-- WHAT THE EXERCISE ASKS --
Check each line of the material below for "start", then copy the ones that contain it.

-- RECORDS SUPPLIED --

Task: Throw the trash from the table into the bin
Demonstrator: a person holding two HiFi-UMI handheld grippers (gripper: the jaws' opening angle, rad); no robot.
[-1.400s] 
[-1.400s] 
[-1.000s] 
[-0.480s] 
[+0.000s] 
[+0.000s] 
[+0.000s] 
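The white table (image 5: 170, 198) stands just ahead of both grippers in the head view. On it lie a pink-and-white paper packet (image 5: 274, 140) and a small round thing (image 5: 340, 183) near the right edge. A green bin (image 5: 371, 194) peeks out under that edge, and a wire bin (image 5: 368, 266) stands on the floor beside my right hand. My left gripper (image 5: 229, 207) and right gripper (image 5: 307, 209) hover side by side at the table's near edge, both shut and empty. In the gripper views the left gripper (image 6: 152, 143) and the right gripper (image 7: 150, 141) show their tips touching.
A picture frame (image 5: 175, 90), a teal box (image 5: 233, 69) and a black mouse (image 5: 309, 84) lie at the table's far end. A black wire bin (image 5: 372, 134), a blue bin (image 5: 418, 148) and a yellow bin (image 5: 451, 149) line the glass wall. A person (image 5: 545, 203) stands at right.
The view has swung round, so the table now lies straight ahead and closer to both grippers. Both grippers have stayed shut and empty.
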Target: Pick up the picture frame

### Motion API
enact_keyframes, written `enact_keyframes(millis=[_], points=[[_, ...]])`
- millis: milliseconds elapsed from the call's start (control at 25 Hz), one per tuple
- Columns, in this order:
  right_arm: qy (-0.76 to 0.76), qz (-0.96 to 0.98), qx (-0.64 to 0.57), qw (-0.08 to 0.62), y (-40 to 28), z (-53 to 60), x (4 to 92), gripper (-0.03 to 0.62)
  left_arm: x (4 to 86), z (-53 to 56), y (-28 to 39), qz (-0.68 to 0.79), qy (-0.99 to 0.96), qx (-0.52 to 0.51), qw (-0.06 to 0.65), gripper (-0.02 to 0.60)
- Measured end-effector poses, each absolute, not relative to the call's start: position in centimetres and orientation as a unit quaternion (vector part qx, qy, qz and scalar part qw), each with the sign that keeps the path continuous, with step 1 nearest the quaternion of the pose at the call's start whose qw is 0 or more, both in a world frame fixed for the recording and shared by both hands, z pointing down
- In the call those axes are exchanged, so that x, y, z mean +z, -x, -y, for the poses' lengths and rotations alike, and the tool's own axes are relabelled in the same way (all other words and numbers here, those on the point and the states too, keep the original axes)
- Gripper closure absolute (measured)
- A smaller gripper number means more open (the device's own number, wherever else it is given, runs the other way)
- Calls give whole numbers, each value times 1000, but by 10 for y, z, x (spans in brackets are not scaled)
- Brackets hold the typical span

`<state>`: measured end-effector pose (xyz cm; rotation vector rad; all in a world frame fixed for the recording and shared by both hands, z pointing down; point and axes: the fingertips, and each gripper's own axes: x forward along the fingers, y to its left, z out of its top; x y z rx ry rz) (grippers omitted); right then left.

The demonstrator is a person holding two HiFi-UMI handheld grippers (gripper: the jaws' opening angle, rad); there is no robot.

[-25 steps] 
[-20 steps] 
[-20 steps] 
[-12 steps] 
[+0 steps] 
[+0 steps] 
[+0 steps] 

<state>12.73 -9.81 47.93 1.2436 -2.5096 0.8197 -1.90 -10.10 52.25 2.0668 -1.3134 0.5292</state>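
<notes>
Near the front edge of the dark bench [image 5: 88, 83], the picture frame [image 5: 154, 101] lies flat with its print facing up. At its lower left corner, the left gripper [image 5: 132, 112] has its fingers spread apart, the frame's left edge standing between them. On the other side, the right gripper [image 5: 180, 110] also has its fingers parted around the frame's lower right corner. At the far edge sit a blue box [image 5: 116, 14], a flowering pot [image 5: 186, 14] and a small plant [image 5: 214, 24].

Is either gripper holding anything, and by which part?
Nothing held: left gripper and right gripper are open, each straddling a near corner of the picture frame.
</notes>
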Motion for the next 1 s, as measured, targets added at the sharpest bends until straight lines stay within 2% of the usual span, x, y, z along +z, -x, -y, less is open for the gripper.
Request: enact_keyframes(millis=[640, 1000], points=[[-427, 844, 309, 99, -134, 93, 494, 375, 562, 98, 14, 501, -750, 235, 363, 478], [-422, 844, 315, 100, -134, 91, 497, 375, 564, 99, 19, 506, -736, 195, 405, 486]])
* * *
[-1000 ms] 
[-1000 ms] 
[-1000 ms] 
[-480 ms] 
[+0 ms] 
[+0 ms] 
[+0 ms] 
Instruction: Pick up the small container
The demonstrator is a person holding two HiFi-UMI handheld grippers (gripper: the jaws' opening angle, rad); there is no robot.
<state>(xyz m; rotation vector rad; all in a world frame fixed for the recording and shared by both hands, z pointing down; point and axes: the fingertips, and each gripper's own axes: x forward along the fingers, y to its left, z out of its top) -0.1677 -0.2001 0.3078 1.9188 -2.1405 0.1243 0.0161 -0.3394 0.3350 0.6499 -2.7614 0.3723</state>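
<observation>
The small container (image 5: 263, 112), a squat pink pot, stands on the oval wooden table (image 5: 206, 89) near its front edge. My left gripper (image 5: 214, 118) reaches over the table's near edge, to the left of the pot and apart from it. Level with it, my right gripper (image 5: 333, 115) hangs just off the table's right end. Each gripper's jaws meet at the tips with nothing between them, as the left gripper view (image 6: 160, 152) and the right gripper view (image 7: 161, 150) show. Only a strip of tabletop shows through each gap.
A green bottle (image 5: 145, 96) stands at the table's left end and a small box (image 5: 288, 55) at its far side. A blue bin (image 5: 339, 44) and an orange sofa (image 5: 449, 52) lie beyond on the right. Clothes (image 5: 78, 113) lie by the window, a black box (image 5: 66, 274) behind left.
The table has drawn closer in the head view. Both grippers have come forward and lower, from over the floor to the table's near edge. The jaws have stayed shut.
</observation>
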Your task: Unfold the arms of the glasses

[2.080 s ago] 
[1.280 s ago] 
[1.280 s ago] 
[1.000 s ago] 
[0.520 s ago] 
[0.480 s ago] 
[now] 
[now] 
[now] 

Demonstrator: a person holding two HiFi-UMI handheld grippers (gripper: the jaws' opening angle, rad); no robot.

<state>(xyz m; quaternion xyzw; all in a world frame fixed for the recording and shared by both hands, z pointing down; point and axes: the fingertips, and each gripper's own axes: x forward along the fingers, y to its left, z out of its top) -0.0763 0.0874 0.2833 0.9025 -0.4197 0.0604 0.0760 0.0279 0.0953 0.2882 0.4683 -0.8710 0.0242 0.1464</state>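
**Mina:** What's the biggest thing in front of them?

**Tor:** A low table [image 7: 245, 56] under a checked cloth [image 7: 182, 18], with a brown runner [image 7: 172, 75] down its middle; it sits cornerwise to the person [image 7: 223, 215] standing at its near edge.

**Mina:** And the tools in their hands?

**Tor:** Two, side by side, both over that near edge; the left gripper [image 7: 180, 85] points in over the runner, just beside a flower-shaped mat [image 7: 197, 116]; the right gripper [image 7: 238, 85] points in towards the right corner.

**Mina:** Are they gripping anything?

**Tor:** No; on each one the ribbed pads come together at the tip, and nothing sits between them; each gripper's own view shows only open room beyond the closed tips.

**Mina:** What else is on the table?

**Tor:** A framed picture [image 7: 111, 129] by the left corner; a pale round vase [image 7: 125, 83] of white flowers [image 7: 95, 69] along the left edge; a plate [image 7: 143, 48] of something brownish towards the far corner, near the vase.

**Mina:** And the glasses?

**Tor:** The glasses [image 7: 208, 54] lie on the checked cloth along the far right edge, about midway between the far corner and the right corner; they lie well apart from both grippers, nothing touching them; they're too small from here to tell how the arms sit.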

-- OUTPUT OF THE TASK --
- millis: milliseconds elapsed from the call's start (control at 25 Hz), one per tuple
- Measured end-effector poses, each absolute, not relative to the call's start: position in centimetres and orientation as a unit quaternion (vector part qx, qy, qz and scalar part qw), each with the sign that keeps the path continuous, with step 1 nearest the quaternion of the pose at the call's start whose qw is 0 or more, both in a world frame fixed for the recording and shared by both hands, z pointing down

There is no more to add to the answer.